Pariwisata dan Kepariwisataan

Apa itu pariwisata? Bila Anda mendengar kata wisata atau pariwisata, apa yang sebenarnya terbersit di benak Anda? Saya pernah ajukan pertanyaan sederhana ini kepada beberapa orang dari beragam latar belakang, dan jawabannya juga beragam, mulai dari berjemur di pantai, jalan-jalan, rekreasi, pemandu wisata, pergi ke tempat pemandian, keluar kota, danau toba, Bali, hotel, restoran, piknik, dan lain sebagainya.

Dulu, sebelum saya kuliah, kemudian bekerja dan berkecimpung di sektor pariwisata, saya juga memiliki pandangan serupa dengan berbagai jawaban di atas. Malah, setiap kali terdengar kata pariwisata, atau membaca frase “dharma wisata”, maka yang ada di benak saya adalah sebuah bus besar penuh berisi orang yang sedang berkunjung ke kebun binatang. Dalam benak saya, terlihat kaca belakang bus tersebut bertuliskan “Pariwisata” dengan ukuran besar.
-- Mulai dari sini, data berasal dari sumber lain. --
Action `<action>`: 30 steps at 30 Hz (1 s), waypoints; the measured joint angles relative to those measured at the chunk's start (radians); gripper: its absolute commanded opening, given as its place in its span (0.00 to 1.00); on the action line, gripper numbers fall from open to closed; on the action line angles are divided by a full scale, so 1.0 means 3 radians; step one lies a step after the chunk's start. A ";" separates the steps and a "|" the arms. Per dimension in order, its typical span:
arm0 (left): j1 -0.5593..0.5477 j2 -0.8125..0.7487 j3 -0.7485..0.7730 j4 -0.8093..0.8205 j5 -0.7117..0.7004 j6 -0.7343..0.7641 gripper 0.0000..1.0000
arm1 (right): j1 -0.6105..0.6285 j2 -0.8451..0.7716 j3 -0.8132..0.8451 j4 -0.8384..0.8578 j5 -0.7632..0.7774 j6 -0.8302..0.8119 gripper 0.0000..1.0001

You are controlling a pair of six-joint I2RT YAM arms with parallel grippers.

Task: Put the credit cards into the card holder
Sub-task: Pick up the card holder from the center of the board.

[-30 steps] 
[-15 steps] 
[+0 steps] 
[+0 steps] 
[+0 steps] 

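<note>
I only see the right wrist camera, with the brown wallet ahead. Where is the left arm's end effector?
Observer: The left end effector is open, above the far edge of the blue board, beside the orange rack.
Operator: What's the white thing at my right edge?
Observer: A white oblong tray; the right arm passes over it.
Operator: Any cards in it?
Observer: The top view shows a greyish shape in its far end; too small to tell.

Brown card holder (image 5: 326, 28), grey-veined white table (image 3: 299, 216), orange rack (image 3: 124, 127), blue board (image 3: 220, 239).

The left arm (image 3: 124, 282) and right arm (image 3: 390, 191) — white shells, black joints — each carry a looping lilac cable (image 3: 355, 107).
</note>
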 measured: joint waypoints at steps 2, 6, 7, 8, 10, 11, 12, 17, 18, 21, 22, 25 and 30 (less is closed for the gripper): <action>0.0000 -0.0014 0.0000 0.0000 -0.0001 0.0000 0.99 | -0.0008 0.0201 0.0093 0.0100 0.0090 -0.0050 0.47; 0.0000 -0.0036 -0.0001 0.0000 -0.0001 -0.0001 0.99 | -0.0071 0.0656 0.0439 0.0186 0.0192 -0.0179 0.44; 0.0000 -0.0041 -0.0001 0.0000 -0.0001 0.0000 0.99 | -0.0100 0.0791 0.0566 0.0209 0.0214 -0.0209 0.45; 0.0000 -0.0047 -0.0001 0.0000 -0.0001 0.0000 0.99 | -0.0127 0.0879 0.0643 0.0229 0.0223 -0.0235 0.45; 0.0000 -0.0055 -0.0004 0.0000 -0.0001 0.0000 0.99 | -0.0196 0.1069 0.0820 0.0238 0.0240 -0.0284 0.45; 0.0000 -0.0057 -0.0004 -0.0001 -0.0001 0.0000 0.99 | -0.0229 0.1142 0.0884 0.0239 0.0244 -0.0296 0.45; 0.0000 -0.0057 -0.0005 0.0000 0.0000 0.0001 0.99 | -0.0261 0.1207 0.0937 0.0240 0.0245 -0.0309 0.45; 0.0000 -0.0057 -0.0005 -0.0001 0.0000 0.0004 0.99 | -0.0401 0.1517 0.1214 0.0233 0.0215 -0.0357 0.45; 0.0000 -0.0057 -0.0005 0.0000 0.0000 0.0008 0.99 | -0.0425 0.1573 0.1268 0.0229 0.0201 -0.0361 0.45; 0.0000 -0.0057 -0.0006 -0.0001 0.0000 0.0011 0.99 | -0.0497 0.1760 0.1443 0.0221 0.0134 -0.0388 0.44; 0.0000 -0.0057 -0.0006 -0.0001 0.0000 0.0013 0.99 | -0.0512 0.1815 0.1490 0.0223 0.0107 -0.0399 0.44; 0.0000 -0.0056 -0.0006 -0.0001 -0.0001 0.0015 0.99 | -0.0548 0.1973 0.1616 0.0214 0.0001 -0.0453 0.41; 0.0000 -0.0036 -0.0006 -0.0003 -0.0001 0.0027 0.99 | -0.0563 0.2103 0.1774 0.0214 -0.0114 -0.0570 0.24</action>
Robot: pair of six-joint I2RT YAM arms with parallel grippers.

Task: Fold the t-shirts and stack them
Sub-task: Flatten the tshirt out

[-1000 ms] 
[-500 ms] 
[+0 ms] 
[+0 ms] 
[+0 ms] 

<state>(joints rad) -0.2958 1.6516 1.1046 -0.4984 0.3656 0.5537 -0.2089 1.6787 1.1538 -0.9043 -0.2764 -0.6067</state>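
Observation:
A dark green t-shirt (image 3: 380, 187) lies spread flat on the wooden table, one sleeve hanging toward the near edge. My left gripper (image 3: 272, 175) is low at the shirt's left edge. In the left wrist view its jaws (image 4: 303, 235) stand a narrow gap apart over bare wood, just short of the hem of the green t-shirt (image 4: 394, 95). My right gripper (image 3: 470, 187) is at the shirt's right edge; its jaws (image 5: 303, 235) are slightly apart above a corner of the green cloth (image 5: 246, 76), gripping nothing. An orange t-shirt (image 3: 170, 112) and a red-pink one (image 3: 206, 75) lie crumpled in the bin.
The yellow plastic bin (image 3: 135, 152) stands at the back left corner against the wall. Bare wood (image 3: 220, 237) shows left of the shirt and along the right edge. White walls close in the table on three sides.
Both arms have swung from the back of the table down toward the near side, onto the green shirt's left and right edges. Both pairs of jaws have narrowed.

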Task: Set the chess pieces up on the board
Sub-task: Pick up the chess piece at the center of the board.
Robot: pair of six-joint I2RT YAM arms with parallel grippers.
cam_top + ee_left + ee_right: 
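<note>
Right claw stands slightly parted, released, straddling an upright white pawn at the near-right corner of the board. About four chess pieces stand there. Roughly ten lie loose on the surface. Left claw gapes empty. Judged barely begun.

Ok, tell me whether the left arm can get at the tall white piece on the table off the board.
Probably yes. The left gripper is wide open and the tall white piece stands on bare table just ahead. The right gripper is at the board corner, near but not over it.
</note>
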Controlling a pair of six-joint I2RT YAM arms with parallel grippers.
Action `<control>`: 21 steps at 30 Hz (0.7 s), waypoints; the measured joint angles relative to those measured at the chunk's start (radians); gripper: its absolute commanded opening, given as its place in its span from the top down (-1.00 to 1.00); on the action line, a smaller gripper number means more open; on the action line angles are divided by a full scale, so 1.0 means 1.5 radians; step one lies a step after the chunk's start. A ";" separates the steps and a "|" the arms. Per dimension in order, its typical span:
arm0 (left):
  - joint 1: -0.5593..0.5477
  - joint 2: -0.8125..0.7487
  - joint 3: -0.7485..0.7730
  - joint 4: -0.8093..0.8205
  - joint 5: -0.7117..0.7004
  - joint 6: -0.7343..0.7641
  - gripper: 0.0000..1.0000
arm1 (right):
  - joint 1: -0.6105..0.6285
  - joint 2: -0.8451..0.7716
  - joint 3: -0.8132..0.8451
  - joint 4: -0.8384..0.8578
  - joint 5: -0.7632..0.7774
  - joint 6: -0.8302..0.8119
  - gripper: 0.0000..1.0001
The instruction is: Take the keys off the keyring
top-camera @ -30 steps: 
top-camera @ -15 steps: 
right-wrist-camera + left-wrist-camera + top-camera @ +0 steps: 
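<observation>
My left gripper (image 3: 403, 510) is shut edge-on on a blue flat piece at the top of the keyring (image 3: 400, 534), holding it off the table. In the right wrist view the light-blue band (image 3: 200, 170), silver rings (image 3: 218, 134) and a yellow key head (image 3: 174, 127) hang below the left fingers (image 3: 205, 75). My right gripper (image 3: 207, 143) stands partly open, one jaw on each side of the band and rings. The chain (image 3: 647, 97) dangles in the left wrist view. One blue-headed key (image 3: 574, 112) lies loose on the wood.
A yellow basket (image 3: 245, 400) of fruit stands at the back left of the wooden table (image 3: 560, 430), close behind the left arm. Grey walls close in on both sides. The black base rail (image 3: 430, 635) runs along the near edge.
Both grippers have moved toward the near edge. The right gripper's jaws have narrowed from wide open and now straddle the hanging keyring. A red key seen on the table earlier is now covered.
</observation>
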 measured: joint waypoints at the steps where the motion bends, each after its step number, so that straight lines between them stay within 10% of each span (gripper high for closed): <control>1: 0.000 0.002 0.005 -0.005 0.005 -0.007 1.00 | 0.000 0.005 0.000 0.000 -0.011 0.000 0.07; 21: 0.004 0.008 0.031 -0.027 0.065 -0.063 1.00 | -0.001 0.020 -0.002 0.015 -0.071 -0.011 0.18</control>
Apakah jawaban-jawaban tersebut di atas salah? Tentu tidak, tetapi tidak pula sepenuhnya benar. Karena memang beragam jawaban di atas bersifat parsial, sepotong-potong, tidak komplit dan hanya mewakili sebagain kecil dari konsep pariwisata yang sebenarnya. Dengan jawaban tersebut diatas tentu membuat arti pariwisata cendrerung terlalu sederhana. Padahal, pariwisata sejatinya bersifat kompleks, multi sektor, multi bidang.

Lalu apa sebenarnya pariwisata itu? Perihal pemahaman tentang pariwisata dan kepariwisataan (tour & tourism), menarik menyinggung pemaparan Oka A. Yoeti dalam bukunya “Pengantar Pariwisata”[1]. Dari tinjauan etimologi-nya saja, Yoeti mampu menggambarkan secara rinci dan membuat sekat-sekat perbedaan yang terang antara apa itu wisata, wisatawan, pariwisata, pariwisatawan dan kepariwisataan. Sedangkan dalam memahamkan terminologi pariwisata, Yoeti merujuk beberapa definisi yang telah terbit dahulu. Nama-nama seperti Hermann V. Schulalard, E. Guyer Freuler, Hunziker, K. Krapf, dan Salah Wahab diperhitungkan Yoeti sebagai pertimbangan dasar dalam membatasi makna dan pengertian pariwisata. Selain nama-nama tersebut, Yoeti juga melakukan perbandingan definisi dengan menilik beberapa pengertian yang dikeluarkan oleh Hans Buchuli, Morgenroth, Hubert Gulden, R. Gllickmann dan bahkan definisi yang dipublikasikan pemerintah Indonesia lewat Ketetapan MPRS No. I-II tahun 1960.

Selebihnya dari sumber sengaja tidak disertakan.